- WHAT TO WORK ON -
Somewhere below are a line with "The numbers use" and a later line with "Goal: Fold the". Output exactly those lines and all lines between them.

Dataset entries

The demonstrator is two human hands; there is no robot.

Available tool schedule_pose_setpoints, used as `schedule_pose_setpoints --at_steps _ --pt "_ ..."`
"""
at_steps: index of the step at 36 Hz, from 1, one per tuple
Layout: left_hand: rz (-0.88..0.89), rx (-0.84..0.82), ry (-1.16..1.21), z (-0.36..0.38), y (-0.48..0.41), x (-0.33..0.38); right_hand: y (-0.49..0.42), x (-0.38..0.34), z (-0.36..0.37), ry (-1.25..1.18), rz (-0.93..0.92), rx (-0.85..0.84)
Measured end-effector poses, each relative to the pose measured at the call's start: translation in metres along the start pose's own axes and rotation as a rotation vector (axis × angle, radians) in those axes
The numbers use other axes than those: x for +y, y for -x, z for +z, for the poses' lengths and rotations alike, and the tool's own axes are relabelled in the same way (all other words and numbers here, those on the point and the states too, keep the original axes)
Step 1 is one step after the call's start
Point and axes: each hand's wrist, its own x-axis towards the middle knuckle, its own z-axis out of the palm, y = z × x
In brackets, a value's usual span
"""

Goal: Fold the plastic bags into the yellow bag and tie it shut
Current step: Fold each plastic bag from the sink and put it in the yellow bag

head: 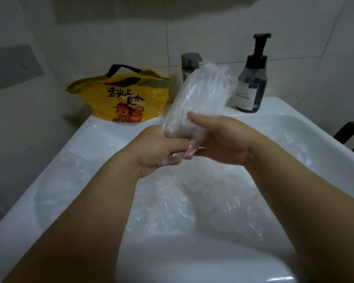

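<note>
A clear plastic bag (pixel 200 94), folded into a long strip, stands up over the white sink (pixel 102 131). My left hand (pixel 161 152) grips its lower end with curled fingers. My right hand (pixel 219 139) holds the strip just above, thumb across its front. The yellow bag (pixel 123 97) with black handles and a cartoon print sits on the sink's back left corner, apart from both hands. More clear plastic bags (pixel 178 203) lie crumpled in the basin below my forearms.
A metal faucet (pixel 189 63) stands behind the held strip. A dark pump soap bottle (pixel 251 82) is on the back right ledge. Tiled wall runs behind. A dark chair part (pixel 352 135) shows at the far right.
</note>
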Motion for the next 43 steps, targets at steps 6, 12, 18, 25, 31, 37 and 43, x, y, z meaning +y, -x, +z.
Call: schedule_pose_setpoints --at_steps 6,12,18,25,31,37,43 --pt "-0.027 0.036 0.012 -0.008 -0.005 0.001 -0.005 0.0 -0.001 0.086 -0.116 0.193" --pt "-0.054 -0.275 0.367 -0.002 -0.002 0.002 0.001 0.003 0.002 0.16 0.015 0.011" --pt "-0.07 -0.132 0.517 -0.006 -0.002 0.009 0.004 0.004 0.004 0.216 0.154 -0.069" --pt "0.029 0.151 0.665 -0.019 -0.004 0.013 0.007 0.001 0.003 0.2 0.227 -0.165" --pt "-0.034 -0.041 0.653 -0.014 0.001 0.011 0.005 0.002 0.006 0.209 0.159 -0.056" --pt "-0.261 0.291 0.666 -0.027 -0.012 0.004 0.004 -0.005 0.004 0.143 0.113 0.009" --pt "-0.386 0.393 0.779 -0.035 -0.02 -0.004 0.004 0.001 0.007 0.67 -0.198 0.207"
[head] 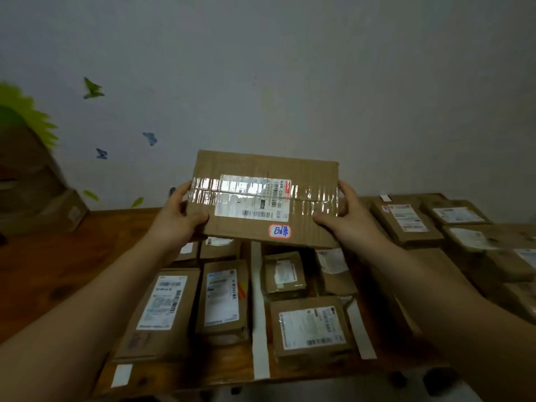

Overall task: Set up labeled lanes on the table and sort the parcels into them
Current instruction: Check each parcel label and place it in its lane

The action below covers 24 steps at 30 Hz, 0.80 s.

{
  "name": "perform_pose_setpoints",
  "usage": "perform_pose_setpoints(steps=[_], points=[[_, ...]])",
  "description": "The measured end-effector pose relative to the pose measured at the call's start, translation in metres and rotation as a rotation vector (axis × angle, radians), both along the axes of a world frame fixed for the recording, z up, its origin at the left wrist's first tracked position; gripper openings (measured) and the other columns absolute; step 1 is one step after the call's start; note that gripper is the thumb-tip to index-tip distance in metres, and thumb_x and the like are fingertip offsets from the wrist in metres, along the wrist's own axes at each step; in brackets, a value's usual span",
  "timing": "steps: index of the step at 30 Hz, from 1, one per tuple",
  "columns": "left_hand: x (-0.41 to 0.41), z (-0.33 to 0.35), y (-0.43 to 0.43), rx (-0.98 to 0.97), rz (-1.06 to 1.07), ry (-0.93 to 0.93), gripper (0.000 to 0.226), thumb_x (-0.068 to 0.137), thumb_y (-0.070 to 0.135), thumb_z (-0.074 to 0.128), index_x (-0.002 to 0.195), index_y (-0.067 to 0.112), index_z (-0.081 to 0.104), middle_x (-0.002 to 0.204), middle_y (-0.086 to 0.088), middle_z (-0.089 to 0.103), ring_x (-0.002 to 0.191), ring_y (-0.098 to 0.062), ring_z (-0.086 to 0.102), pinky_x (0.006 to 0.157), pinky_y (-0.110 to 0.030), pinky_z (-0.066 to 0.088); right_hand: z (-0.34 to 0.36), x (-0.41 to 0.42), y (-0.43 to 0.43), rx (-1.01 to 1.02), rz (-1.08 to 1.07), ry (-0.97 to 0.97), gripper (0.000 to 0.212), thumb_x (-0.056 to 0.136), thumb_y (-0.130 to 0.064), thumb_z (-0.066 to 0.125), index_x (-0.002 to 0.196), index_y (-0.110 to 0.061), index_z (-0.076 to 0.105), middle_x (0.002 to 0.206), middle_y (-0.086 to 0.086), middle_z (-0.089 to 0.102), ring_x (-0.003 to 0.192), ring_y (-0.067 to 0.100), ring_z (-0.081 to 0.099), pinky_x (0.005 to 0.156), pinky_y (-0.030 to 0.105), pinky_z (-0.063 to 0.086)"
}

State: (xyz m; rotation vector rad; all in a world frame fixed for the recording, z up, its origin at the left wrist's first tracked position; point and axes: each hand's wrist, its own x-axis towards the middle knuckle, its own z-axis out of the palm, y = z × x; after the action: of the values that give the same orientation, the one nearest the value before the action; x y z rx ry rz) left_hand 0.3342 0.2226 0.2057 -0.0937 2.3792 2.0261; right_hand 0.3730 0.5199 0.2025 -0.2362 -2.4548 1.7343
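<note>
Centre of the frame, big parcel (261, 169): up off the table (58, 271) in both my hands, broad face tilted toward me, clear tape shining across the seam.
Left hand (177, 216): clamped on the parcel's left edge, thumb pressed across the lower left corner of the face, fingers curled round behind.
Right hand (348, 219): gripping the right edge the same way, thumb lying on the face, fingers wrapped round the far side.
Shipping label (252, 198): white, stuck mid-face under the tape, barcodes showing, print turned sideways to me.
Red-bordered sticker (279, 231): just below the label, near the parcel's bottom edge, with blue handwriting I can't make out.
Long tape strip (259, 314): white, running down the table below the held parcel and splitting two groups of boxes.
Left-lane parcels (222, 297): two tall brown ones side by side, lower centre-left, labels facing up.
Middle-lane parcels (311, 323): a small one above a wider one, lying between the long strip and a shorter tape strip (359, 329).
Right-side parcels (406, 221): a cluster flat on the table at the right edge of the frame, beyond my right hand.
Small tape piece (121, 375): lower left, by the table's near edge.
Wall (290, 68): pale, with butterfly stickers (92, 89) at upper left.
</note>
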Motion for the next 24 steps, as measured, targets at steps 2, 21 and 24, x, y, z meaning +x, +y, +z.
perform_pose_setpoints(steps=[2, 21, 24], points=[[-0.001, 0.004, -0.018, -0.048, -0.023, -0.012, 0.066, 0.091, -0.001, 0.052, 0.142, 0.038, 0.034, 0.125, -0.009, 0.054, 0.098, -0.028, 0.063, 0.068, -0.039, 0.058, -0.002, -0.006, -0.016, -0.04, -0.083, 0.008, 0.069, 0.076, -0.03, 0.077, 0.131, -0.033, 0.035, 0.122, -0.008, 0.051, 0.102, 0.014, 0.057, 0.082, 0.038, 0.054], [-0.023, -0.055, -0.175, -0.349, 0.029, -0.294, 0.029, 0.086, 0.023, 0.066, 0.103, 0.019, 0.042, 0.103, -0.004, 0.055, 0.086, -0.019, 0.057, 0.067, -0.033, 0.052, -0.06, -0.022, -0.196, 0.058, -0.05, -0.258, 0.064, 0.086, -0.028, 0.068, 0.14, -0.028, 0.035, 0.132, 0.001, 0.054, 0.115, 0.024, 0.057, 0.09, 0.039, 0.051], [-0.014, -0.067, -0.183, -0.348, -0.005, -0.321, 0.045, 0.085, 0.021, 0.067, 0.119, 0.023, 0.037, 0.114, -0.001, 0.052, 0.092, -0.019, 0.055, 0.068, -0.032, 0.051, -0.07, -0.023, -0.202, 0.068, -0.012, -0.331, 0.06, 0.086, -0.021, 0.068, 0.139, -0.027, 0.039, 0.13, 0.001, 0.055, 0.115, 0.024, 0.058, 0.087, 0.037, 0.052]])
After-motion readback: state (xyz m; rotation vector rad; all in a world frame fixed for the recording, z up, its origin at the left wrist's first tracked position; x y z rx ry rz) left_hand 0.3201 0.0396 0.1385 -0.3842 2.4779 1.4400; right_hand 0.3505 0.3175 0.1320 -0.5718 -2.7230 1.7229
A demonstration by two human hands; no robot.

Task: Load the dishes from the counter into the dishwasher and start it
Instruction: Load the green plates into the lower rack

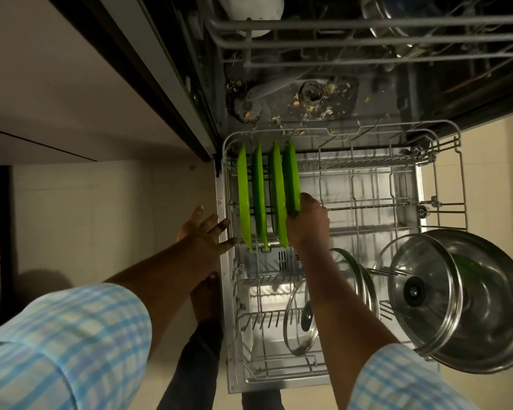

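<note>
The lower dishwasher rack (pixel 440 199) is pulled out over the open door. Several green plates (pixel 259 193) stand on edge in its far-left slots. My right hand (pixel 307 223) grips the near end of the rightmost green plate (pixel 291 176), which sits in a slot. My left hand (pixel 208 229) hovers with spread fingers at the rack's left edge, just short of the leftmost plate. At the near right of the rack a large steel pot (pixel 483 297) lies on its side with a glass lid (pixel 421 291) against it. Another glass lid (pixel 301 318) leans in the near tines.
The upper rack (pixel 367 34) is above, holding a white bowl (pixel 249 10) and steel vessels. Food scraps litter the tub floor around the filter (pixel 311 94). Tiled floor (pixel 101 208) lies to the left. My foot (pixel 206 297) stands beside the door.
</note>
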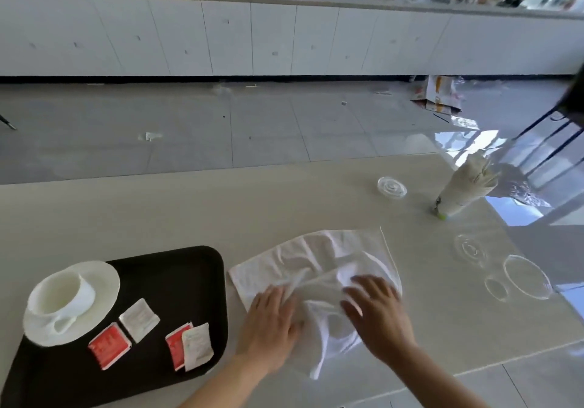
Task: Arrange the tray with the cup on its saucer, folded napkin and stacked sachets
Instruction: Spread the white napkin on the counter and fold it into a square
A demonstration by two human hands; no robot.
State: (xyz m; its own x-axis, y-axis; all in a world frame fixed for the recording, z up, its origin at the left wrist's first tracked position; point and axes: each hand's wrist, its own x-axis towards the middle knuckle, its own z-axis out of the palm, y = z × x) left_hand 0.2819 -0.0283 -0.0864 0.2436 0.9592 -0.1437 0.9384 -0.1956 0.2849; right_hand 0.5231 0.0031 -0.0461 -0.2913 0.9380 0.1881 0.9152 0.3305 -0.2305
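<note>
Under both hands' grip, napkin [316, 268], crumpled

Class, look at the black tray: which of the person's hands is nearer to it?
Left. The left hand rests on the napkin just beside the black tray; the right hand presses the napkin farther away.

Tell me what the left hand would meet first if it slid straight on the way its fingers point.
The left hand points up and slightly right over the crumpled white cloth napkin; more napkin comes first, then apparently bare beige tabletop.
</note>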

- ANSWER TO THE PROBLEM -
The numbers use other axes than those: x for +y, y for -x, z for +z, for the poses' lengths and rotations alike, and the tool's own axes are relabelled in the same way (all other words and numbers here, those on the point and the states too, keep the original axes)
Step 1 is one step after the call's start
Point and axes: each hand's wrist, its own x-axis towards the middle knuckle, its own z-axis out of the palm, y = z × x
In brackets, a value's usual span
"""

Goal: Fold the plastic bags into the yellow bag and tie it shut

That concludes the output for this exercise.